2.  CoAP over WebSockets

   CoAP over WebSockets is intentionally very similar to CoAP as defined
   over UDP.  Therefore, instead of presenting CoAP over WebSockets as a
   new protocol, this document specifies it as a series of deltas from
   [RFC7252].

2.1.  Opening Handshake

   Before CoAP requests and responses can be exchanged, a WebSocket
   Connection needs to be established as defined in Section 4 of
   [RFC6455].  Figure 6 shows an example.

   The WebSocket client MUST include the subprotocol name "coap" in the
   list of protocols, which indicates support for the protocol defined
   in this document.  Any later, incompatible versions of CoAP or CoAP
   over WebSockets will use a different subprotocol name.

   The WebSocket client includes the hostname of the WebSocket server in
   the Host header field of its handshake as per [RFC6455].  The Host



Savolainen, et al.      Expires December 18, 2016               [Page 5]


Internet-Draft            CoAP over WebSockets                 June 2016


   header field also indicates the default value of the Uri-Host Option
   in requests from the WebSocket client to the WebSocket server.

            GET /.well-known/coap HTTP/1.1
            Host: example.org
            Upgrade: websocket
            Connection: Upgrade
            Sec-WebSocket-Key: dGhlIHNhbXBsZSBub25jZQ==
            Sec-WebSocket-Protocol: coap
            Sec-WebSocket-Version: 13

            HTTP/1.1 101 Switching Protocols
            Upgrade: websocket
            Connection: Upgrade
            Sec-WebSocket-Accept: s3pPLMBiTxaQ9kYGzzhZRbK+xOo=
            Sec-WebSocket-Protocol: coap

                 Figure 6: Example of an Opening Handshake

2.2.  Message Format

   Once a WebSocket Connection has been established, CoAP requests and
   responses can be exchanged as WebSocket messages.  Since CoAP uses a
   binary message format, the messages are transmitted in binary data
   frames as specified in Sections 5 and 6 of [RFC6455].

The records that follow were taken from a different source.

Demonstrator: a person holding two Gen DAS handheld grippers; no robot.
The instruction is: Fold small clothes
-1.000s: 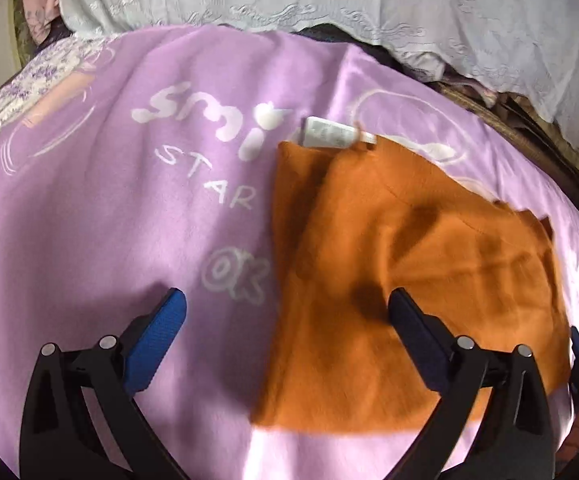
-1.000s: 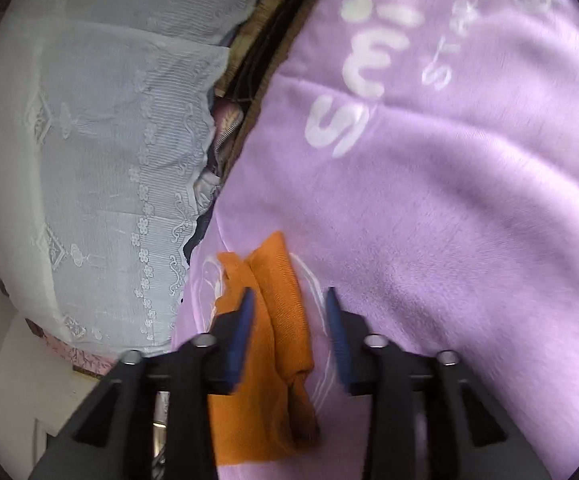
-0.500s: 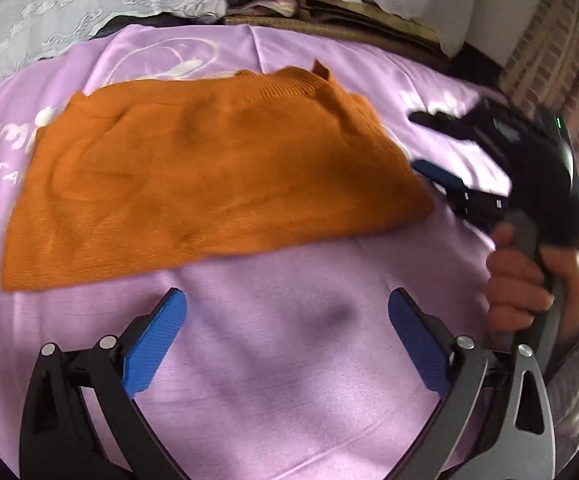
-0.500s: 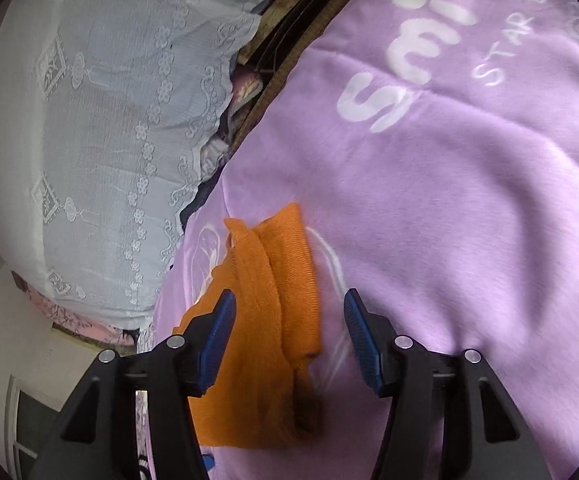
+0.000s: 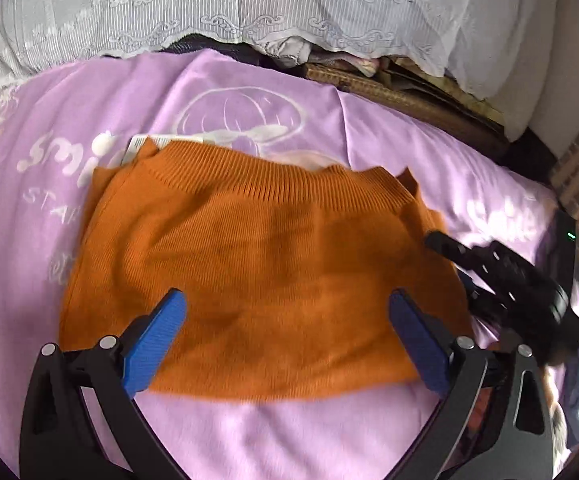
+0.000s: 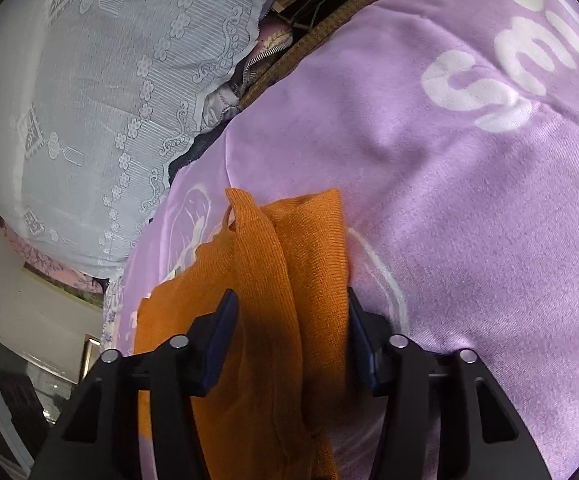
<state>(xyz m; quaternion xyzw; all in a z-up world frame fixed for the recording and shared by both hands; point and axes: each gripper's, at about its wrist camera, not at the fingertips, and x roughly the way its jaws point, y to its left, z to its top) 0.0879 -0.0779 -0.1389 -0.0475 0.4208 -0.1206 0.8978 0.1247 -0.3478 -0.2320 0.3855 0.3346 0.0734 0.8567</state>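
Against the frame half a second earlier, the left gripper (image 5: 285, 336) had moved in over the near edge of the one orange ribbed-knit garment (image 5: 261, 264), jaws spread wide and holding nothing. The right gripper (image 6: 293, 340) had opened slightly, its two blue pads (image 6: 220, 338) flanking the garment's bunched right end without pinching it. The garment lay flat on one lilac printed blanket (image 5: 273, 436), beside one white lace cover (image 5: 249, 4)

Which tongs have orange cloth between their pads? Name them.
The right tongs: the orange knit garment bunches between their blue pads. The left tongs gape wide above it.
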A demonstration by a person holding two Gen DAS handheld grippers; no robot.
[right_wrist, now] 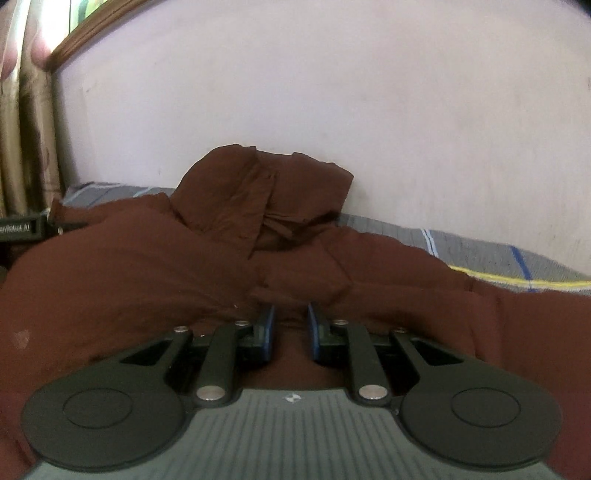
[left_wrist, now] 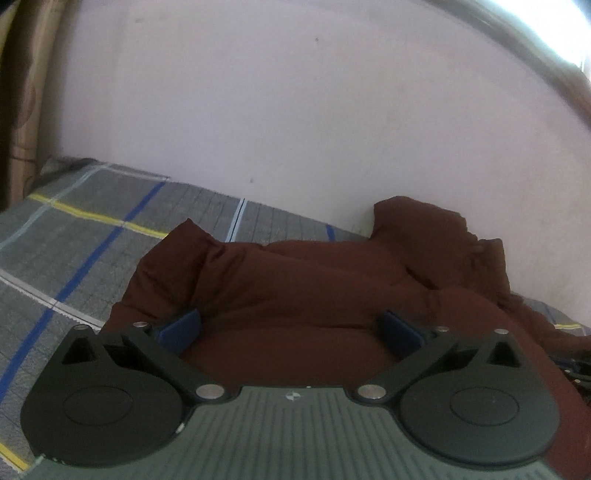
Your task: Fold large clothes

   The message format is very similar to the format specified for CoAP
   over UDP [RFC7252].  The differences are as follows:

   o  Since the underlying TCP connection provides retransmissions and
      deduplication, there is no need for the reliability mechanisms
      provided by CoAP over UDP.  This means the "T" and "Message ID"
      fields in the CoAP message header can be elided.

   o  Furthermore, since the CoAP version is already negotiated during
      the opening handshake, the "Ver" field can be elided as well.

       0                   1                   2                   3
      0 1 2 3 4 5 6 7 8 9 0 1 2 3 4 5 6 7 8 9 0 1 2 3 4 5 6 7 8 9 0 1
     +-+-+-+-+-+-+-+-+-+-+-+-+-+-+-+-+-+-+-+-+-+-+-+-+-+-+-+-+-+-+-+-+
     |   R   |  TKL  |      Code     |    Token (TKL bytes) ...
     +-+-+-+-+-+-+-+-+-+-+-+-+-+-+-+-+-+-+-+-+-+-+-+-+-+-+-+-+-+-+-+-+
     |   Options (if any) ...
     +-+-+-+-+-+-+-+-+-+-+-+-+-+-+-+-+-+-+-+-+-+-+-+-+-+-+-+-+-+-+-+-+
     |1 1 1 1 1 1 1 1|    Payload (if any) ...
     +-+-+-+-+-+-+-+-+-+-+-+-+-+-+-+-+-+-+-+-+-+-+-+-+-+-+-+-+-+-+-+-+

               Figure 7: CoAP Message Format over WebSockets



Savolainen, et al.      Expires December 18, 2016               [Page 6]


Internet-Draft            CoAP over WebSockets                 June 2016


   The resulting message format is shown in Figure 7.  The four most-
   significant bits of the first byte are reserved (R) and MUST be set
   to zero.  The remaining fields and structure are the same as defined
   in [RFC7252].

   Requests and response messages can be fragmented as specified in
   Section 5.4 of [RFC6455], though typically they are sent unfragmented
   as they tend to be small and fully buffered before transmission.  The
   WebSocket protocol does not provide means for multiplexing; if it is
   not desirable for a large message to monopolize the connection,
   requests and responses can be transferred in a blockwise fashion as
   defined in [I-D.ietf-core-block].

   Messages MUST NOT be Empty (Code 0.00), i.e., messages always carry
   either a request or a response.

2.3.  Message Transmission

   CoAP requests and responses are exchanged asynchronously over the
   WebSocket Connection, i.e., a CoAP client can send multiple requests
   without waiting for a response and the CoAP server can return
   responses in any order.  Responses MUST be returned over the same
   connection as the originating request.  Concurrent requests are
   differentiated by their Token, which are scoped locally to the
   connection.

   The connection is bi-directional, so requests can be sent both by the
   entity that established the connection and the remote host.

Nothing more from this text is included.